The below list represents only planned manuscripts. Some of these manuscripts have not been received by the Editorial Office yet. Papers submitted to MDPI journals are subject to peer-review.

1.Title: PERSiST 2.0: A rainfall runoff model for catchment science
Authors: Martyn Futter; Dan Butterfield; Jill Crossman; Janik Deutscher; Emma Lannergård; José Ledesma
Affiliation: Department of Aquatic Sciences and Assessment, Swedish University of Agricultural Sciences, Lennart Hjelms väg 9, Uppsala 750 07, Sweden
Abstract: Here, we present a new version of PERSiST, the Precipitation, Evapotranspiration and Runoff Simulator for Solute Transport. PERSiST is a catchment scale rainfall-runoff model suitable for hydrological simulations across a range of spatial and temporal scales. The new model retains a number of features of the original version including an ability to specify multiple stores of water in the terrestrial part of the catchment and to simulate the hydrological consequences of multiple land cover types. It can simulate river networks of arbitrary complexity ranging from simple lumped representations to highly branched systems. The new model operates at an arbitrary, user-specified timestep. This means the new model can be calibrated against the increasingly available high-frequency time series generated by in-situ sensors. Multi-site, multi-parameter calibrations using a range of objective functions including the Kling-Gupta Efficiency are supported. The model can be calibrated to one or more observed time series of any of the following: streamflow, stage height, soil moisture and soil temperature. Calibrating to streamflow supports the standard way of using rainfall runoff models. Calibrating to stage height facilitates the development of model applications, e.g., in situations where sensors have been deployed to measure water level but traditional stage:discharge relationships have not been calculated. By providing the possibility to calibrate to soil moisture and other internal time series, the model can be applied at sites where streamflow does not occur and can contribute to reducing equifinality in the parameter space. The representation of streamflow, evapotranspiration and infiltration processes have been updated to be more physically realistic. Estimates of streamflow velocity and channel geometry are now based on Manning’s equation. Potential evapotranspiration is estimated using a Jensen-Haise / McGuinness type model forced by air temperature and modelled extra-solar radiation. Infiltration is limited by soil moisture and temperature. Soil temperature is simulated in the new model primarily to provide a means of limiting infiltration into frozen soils. We demonstrate the capability of the new model by simulating stream flow, stage height and soil moisture at sites in Sweden and the Czech Republic.
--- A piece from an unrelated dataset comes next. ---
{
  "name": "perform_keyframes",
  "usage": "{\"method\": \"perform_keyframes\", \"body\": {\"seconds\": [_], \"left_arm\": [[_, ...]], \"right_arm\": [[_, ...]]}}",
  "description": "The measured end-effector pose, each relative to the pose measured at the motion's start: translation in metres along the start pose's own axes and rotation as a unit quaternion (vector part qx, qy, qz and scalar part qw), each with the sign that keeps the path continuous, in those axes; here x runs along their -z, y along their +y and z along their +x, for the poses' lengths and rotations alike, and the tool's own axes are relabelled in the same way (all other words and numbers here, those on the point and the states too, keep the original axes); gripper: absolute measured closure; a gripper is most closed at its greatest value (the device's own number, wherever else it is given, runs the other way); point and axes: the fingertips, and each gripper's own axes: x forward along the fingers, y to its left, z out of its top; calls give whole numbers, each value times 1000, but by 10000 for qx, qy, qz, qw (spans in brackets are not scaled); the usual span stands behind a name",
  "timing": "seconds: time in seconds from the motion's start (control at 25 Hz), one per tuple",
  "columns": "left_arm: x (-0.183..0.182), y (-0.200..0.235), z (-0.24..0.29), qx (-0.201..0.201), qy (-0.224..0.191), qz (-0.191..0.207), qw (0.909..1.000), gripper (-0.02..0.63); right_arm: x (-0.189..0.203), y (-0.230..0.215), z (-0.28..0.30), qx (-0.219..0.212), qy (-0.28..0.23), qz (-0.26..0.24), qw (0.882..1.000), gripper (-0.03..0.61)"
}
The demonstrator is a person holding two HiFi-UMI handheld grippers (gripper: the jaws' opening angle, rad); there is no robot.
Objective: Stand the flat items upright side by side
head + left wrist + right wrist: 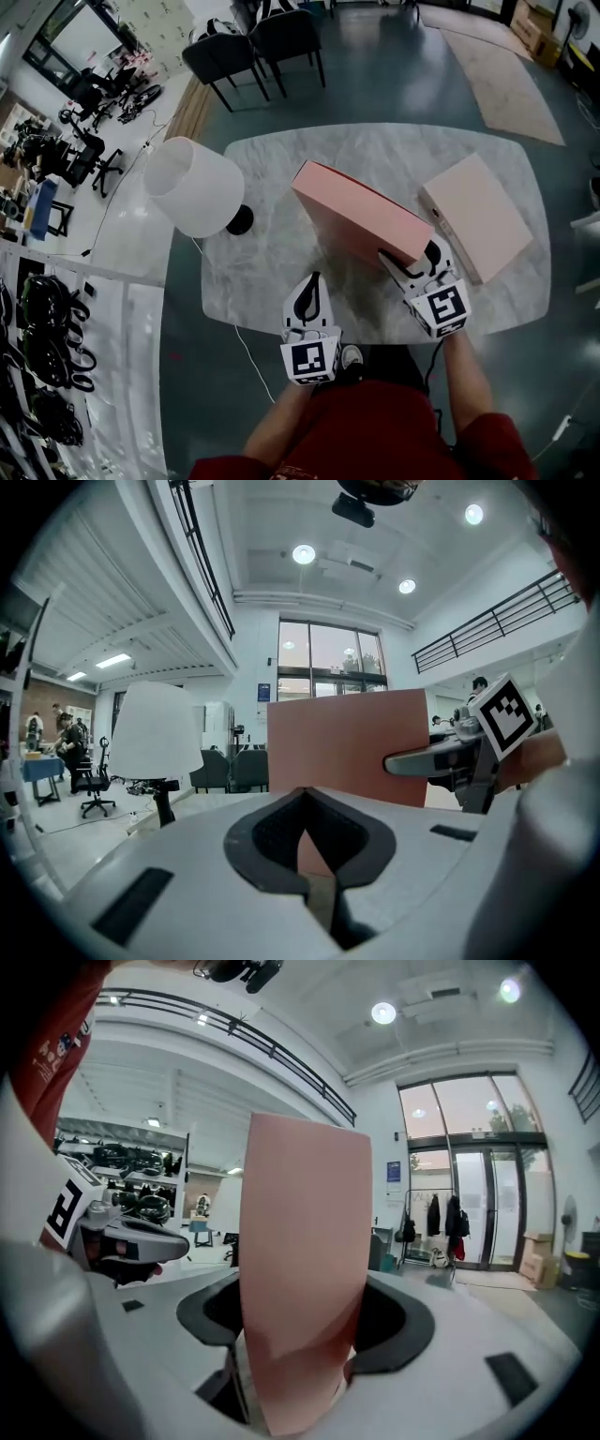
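Note:
A pink flat box point(361, 211) stands on its long edge across the middle of the marble table point(262, 272). My right gripper point(412, 262) is shut on its near end; in the right gripper view the box point(300, 1260) fills the gap between the jaws. A second pink box point(475, 216) lies flat at the right of the table. My left gripper point(310, 286) hovers at the table's near edge, shut with nothing in it, just left of the standing box point(347, 747). From there the right gripper point(431, 759) shows at that box's right side.
A white-shaded lamp point(192, 186) stands at the table's left end. Dark chairs point(253, 47) sit beyond the far edge. A cable point(246, 352) hangs off the near left edge. A rug point(506, 80) lies on the floor at the far right.

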Motion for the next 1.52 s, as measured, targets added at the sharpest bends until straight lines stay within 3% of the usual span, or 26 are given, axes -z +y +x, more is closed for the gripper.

2. Title: INCA-ON(THE): A new, semi-distributed, catchment-scale nitrogen model
Authors: Martyn Futter; Dan Butterfield; Katri Rankinen; Hjalmar Laudon; Ryan Sponseller
Affiliation: Department of Aquatic Sciences and Assessment, Swedish University of Agricultural Sciences, Lennart Hjelms väg 9, Uppsala 750 07, Sweden
Abstract: Here, we present the Integrated Catchments model for Organic Nitrogen (Terrestrial Hydrology Edition). This new model builds on and extends the INCA-N model for inorganic nitrogen. INCA-ON(THE) simulates all components of the water balance and supports complete nitrogen (N) mass-balances. Both instream and terrestrial N processes are simulated. Transformations between solid and dissolved organic nitrogen (ON) as well as transformations between inorganic N and ON are simulated; plant N uptake is explicitly linked to plant growth. The model can be calibrated against measurements of ammonia, nitrate, dissolved ON and streamflow made at one or more locations in a river network. We demonstrate the performance of the new model by applying it to two Nordic forested catchments: Krycklan in Sweden and Simojoki in Finland.